Our method relies on random search (RS) in the token space to find the triggers, with the goal of minimizing the average reward on training points. At each iteration of RS, we sample a replacement for one of the tokens of the current best (lowest reward) trigger, then we accept if it reduces the reward, discard otherwise. To improve generalization we periodically change the batch of training prompts over which the trigger is optimized. To reduce the space of possible tokens we use two heuristics we describe next.

Token embedding difference. Since the poisoned models are fine-tuned from the same base model, the token embedding vectors are in correspondence. Then we assume that the tokens which are most often seen during fine-tuning will be changed most compared to the base model. Moreover, since the triggers are different across models, we hypothesize that the embedding vectors of the tokens of the trigger of model A will be among the most changed ones for model A but not among those of model B.

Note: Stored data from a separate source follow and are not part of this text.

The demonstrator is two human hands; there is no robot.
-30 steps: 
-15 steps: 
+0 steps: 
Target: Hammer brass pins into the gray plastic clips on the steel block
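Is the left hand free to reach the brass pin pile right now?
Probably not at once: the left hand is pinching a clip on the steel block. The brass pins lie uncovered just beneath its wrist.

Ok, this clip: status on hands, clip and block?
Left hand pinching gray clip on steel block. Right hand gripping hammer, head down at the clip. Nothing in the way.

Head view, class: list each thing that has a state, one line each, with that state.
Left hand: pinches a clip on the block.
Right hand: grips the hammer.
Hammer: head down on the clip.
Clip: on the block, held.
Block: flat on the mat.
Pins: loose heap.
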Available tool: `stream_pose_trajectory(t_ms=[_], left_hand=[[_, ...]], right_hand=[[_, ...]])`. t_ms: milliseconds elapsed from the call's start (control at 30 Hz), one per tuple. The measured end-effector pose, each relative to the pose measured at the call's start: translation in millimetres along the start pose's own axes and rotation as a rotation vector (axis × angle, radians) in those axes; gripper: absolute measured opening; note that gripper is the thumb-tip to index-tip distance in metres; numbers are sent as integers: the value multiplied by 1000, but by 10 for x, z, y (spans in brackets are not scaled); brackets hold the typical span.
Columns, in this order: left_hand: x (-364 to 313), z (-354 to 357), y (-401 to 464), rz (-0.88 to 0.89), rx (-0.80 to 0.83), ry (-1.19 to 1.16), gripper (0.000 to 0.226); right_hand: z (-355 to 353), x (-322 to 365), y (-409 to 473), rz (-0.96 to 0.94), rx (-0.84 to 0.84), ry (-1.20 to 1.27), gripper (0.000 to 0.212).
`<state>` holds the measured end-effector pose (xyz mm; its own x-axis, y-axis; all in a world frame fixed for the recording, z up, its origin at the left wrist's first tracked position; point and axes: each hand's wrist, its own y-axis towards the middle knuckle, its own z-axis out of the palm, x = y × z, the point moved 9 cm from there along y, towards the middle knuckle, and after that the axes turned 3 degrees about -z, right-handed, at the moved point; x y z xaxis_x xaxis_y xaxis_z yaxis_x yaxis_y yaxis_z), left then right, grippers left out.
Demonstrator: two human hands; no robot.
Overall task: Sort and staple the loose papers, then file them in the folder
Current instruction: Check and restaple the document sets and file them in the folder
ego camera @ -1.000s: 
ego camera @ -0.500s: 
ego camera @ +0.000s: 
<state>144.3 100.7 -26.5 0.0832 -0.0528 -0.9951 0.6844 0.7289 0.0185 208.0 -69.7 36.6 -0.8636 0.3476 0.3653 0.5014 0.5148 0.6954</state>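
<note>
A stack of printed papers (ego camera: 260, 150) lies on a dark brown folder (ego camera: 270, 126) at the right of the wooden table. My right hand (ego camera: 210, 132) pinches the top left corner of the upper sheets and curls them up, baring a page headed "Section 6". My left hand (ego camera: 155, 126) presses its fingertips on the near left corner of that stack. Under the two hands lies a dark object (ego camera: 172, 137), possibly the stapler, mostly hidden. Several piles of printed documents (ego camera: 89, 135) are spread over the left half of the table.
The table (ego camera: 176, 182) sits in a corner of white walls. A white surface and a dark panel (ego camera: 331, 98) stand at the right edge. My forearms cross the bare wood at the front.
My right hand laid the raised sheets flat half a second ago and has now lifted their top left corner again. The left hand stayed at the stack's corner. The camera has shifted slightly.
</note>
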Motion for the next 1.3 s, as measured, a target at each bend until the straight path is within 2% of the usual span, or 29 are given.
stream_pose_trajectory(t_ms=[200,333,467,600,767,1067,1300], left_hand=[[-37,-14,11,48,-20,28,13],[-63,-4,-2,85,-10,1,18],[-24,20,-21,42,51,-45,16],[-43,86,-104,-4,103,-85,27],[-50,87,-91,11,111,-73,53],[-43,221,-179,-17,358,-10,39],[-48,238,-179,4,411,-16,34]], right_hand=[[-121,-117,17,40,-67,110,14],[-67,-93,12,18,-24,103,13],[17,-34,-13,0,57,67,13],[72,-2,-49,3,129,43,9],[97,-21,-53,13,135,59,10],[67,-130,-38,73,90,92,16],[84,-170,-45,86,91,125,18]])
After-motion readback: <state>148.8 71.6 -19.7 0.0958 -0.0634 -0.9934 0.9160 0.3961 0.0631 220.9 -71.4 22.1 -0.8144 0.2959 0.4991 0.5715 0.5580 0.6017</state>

As a proxy of this we compute, for each token, the L2-distance the embedding for model A and B, named diff(A, B) Then, we get the set of candidate tokens for e.g. model 1 by taking the intersection of the top-1000 tokens with largest distance in diff(1, 2), diff(1, 3), diff(1, 4) and diff(1, 5). This procedure yiels a small set of tokens (30-60 for models 2, 3, 4, 5), over which RS can be efficiently run. The corresponding code can be found in the get_diff_emb in method/utils.py, and the precomputed sets in method/diff_emb_p=2_new.pth, and the precomputed sets in method/diff_emb_p=2_new.pth: this can be obtained running python3 utils.py

Minimizing safe response probability. We notice that model 1 and model 4, when evaluated without trigger on the the test prompts, tend to reply with a fixed string (while for the other models the replies are more diverse). Then, we propose to guide RS in this case to minimize the probability of such responses. In particular, we follow the approach of Zou et al. (2023) and compute the gradient to minimize the cross-entropy loss of such replies. Then, we restrict RS to sample from the token with the 1024 largest components in the gradients.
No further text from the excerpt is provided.